Ce sont quelques phrases qui nous ont manquées, et qui manquent encore aujourd’hui au public français. Nous sommes ici au Sporting de Monte-Carlo pour la création de Snow on her lips de Sebastian Rivas. C’est la première fois que cette pièce rencontre du public et la première fois aussi depuis longtemps que le compositeur retrouve une salle dont les sièges sont occupés. Ce qui a fait naître en lui de nombreuses émotions : « Tout d’abord la peur, comme toujours quand on crée quelque chose. Il faut dire que le projet fait intervenir un téléphone portable, avec une captation de visage, quatre ordinateurs pour la vidéo, le son, donc techniquement ça peut être un peu risqué. Mais surtout la joie de voir la salle se remplir, entendre ces bruits de gens, ces odeurs qui rentrent et puis la proximité des gens, l’odeur de la sueur des performeurs. C’est tout ce qui nous manque en fait, ça décuple nos émotions. »

Le lendemain, Bertrand Chamayou donnait un récital Liszt, l’intégrale des Années de Pèlerinage, à l’Opéra de Monte Carlo.
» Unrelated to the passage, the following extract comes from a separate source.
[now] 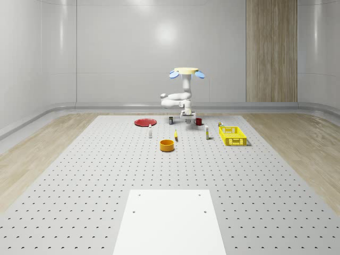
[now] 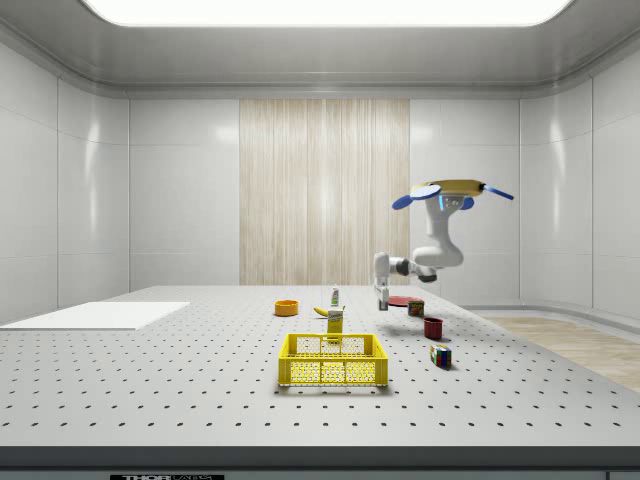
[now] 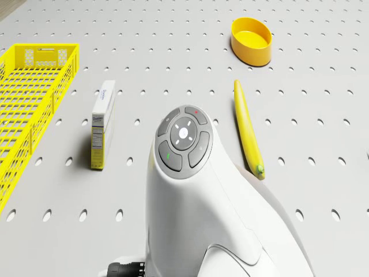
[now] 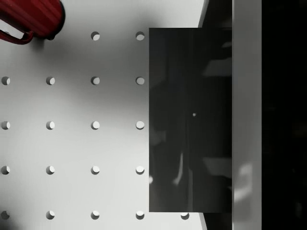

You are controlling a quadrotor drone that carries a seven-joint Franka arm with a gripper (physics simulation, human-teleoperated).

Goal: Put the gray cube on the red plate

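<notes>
Big holed table (image 1: 79, 175). Above its far end, a hovering drone (image 1: 186, 71), arm (image 1: 178, 96) bent down, gripper (image 1: 189, 114) low by the tabletop. In the whole-scene view, red plate (image 1: 145, 122) at 9 o'clock from it. In the wrist view, gray cube (image 4: 189, 120) right up close, red mug (image 4: 33, 19) near. Cannot tell the grip.

The place reads as a test lab rendered in a simulator. A broad gray tabletop (image 1: 79, 175) drilled with a regular grid of holes, like an optical bench, takes up most of the room. Around it run smooth white wall panels (image 2: 180, 190), one strip of wood paneling (image 2: 325, 190), a wooden floor (image 1: 32, 154) and a large ceiling light panel (image 2: 330, 10).
</notes>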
La semaine précédente, en Espagne, il avait déjà pu donner un concert en public, en duo avec la violoncelliste Sol Gabetta. L’occasion de retrouver tout ce qui lui avait manqué : « Déjà le bruit moi j’aime bien. Alors les gens ne toussent plus du tout, parce que dès que quelqu’un tousse tout le monde le suspecte d’avoir le Covid, et je ne saurais pas dire si c’est agréable ou pas. Moi je ne suis pas un ayatollah du silence absolu dans la salle, j'aime bien que ça vive un peu, les programmes qui tombent ça m’amuse plutôt. Alors évidemment les applaudissements ça nourrit énormément, sentir la joie des gens. Enfin tout ce qui permet d’interagir avec eux ». 

« J’étais très étonnée de voir que mon rapport avec la scène et le public avait un peu changé »
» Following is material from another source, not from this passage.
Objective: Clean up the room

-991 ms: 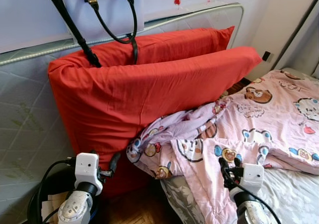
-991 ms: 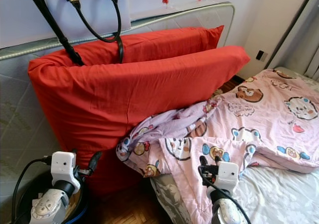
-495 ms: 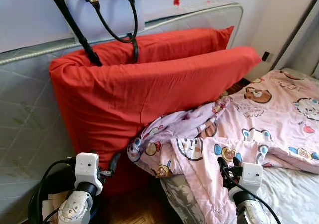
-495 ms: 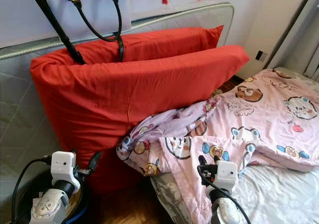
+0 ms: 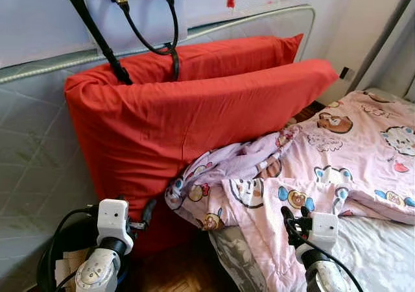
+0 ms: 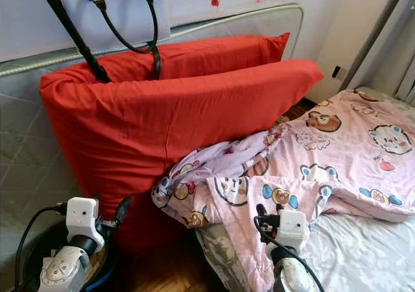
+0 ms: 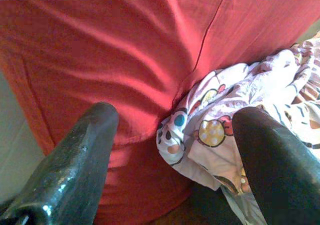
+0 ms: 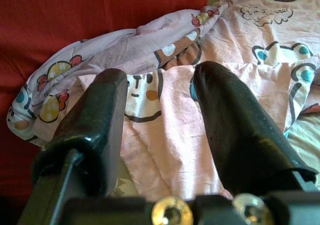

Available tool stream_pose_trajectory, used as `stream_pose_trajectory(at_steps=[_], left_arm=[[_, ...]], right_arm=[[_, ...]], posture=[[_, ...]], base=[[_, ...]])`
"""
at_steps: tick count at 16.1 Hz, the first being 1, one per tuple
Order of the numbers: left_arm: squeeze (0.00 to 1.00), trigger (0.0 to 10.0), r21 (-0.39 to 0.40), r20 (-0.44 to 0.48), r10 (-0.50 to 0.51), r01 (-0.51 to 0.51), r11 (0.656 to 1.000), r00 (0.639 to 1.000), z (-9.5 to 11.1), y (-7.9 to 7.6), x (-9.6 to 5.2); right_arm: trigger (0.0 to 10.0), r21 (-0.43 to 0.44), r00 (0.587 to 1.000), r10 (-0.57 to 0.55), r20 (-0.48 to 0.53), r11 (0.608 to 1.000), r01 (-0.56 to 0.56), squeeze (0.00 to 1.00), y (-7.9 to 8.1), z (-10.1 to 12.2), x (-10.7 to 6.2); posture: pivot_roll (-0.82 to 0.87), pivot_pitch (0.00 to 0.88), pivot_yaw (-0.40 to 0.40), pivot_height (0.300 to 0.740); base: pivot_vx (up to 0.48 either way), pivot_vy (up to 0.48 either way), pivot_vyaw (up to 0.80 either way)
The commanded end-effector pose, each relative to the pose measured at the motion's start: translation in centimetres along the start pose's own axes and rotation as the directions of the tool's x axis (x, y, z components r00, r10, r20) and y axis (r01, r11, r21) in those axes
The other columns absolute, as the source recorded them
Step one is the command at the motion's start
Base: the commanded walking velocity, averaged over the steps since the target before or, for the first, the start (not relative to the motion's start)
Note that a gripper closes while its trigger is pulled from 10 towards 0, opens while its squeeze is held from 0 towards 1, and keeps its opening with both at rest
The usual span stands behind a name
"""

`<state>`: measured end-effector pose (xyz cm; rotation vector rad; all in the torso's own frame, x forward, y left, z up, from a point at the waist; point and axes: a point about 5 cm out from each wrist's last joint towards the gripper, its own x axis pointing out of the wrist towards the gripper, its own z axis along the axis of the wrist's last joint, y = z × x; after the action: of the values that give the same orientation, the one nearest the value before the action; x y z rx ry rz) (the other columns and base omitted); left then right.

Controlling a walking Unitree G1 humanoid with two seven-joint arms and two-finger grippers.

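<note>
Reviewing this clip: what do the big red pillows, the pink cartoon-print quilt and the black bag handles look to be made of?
The big red pillows look like matte woven cotton covers over soft filling: fine wrinkles, a sewn seam, no shine. The pink cartoon-print quilt seems thin printed cotton, crumpling into soft folds. The black bag handles look like leather or imitation leather, smooth and slightly glossy, with gold-toned metal fittings.

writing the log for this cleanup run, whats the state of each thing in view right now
pink cartoon blanket: rumpled, bunched at the bed's edge, corner hanging over the side
front red pillow: standing on edge, leaning against the mattress
back red pillow: upright behind the front one
mattress: propped upright against the wall
handbag: hanging, black straps draped over the pillows
left gripper: open, holding nothing
right gripper: open, above the blanket
</note>
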<state>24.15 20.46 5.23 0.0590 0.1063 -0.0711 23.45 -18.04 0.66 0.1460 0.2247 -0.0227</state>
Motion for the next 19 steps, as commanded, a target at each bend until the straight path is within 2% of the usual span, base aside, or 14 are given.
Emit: stream_pose_trajectory(at_steps=[1,2,5,9,18,19], left_arm=[[0.0,10.0,0.013,-0.008,-0.01,0.01,1.0,1.0,0.09,-0.07,-0.11],[0.0,10.0,0.013,-0.01,-0.011,0.011,1.0,1.0,0.07,-0.09,-0.09],[0.0,10.0,0.022,-0.021,-0.022,0.022,1.0,1.0,-0.12,-0.22,-0.15],[0.0,10.0,-0.006,-0.031,-0.033,0.033,0.999,0.999,-0.3,-0.53,-0.19],[0.0,10.0,0.009,-0.03,-0.023,0.024,1.0,0.999,-0.15,-0.33,-0.12],[0.0,10.0,0.011,-0.032,-0.023,0.023,1.0,0.999,-0.17,-0.34,-0.11]], right_arm=[[10.0,0.001,1.0,0.002,-0.019,1.0,-0.002,0.0,-0.12,-0.26,0.02],[10.0,0.016,1.0,0.004,0.005,1.0,-0.004,0.0,-0.04,-0.08,-0.04],[10.0,0.015,1.0,-0.002,0.0,1.0,0.002,0.0,-0.06,-0.17,-0.06],[10.0,0.018,1.0,0.001,0.001,1.0,-0.001,0.0,-0.01,-0.22,-0.01],[10.0,0.015,1.0,0.018,-0.016,1.0,-0.018,0.0,0.49,-0.26,0.35],[10.0,0.018,1.0,0.02,-0.02,1.0,-0.019,0.0,0.52,-0.32,0.35]], posture=[[0.02,0.0,-0.038,0.67],[0.02,0.0,-0.038,0.67],[0.02,0.0,-0.037,0.67],[0.02,0.0,-0.035,0.67],[0.02,0.0,-0.032,0.67],[0.03,0.0,-0.033,0.66]], base=[[0.0,0.0,0.0],[0.0,0.0,0.0],[0.0,0.0,0.0],[0.0,0.0,0.0],[0.0,0.0,0.0],[0.0,0.0,0.0]])
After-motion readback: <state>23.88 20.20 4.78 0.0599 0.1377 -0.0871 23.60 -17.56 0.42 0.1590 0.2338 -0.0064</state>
Beatrice Berrut a également interprété du Liszt ce même weekend. Le compositeur est à l’honneur cette année au Printemps des Arts. La dernière fois que la pianiste s’est produite devant un public c’était fin octobre, en Allemagne. Et en retrouvant les spectateurs, la pianiste a réalisé ce que cette période lui avait apporté : « J’étais très étonnée de voir que mon rapport avec la scène et le public avait un peu changé durant ces cinq derniers mois. Parce que j’ai travaillé quasiment uniquement pour la beauté du geste, par amour de la musique et puis en fait, ça a crée une forme d’intimité tellement forte avec la musique que j’ai l’impression qu’il n’y a plus rien qui se mettait entre elle et moi. Et ça a fait émaner un sentiment de confiance et de proximité que j’avais rarement eu avec la musique avant, sur scène ». 

Mais en raison des mesures prises par le gouvernement français et le troisième confinement qui touche les Alpes Maritimes seuls les monégasques et les personnes habitant dans un rayon de dix kilomètres peuvent assister aux concerts. Ce qui a fait des déçus, nous explique Marc Monnet, directeur du festival. Nous lui avons demandé si certains avaient tout de même essayé de demander des dérogations : « C’est évident qu’on a eu des réactions de gens frustrés, puisque nous avons 60% de notre public habituellement qui est français et italien aussi, et les italiens c’est pareil, ils ne peuvent pas venir en France. C’est vrai qu’il y a eu des demandes de ce type, qu’on ne peut pas faire, parce qu’on ne peut pas faire de faux. Mais par contre, ce qu’on a constaté, et ça a été encore le cas aujourd’hui, c'est qu'il y’a des Français qui ont réussi à venir, qui se sont vraiment entêtés et je ne sais pas comment ils ont passé les contrôles, mais ils sont venus. »

Et ceux qui sont venus ont acclamé les musiciens présents. Ils ont pu profiter des moments impossibles à vivre avec le streaming, comme les bis. Beatrice Berrut a ainsi offert au public en fin de concert, une Sicilienne de Bach.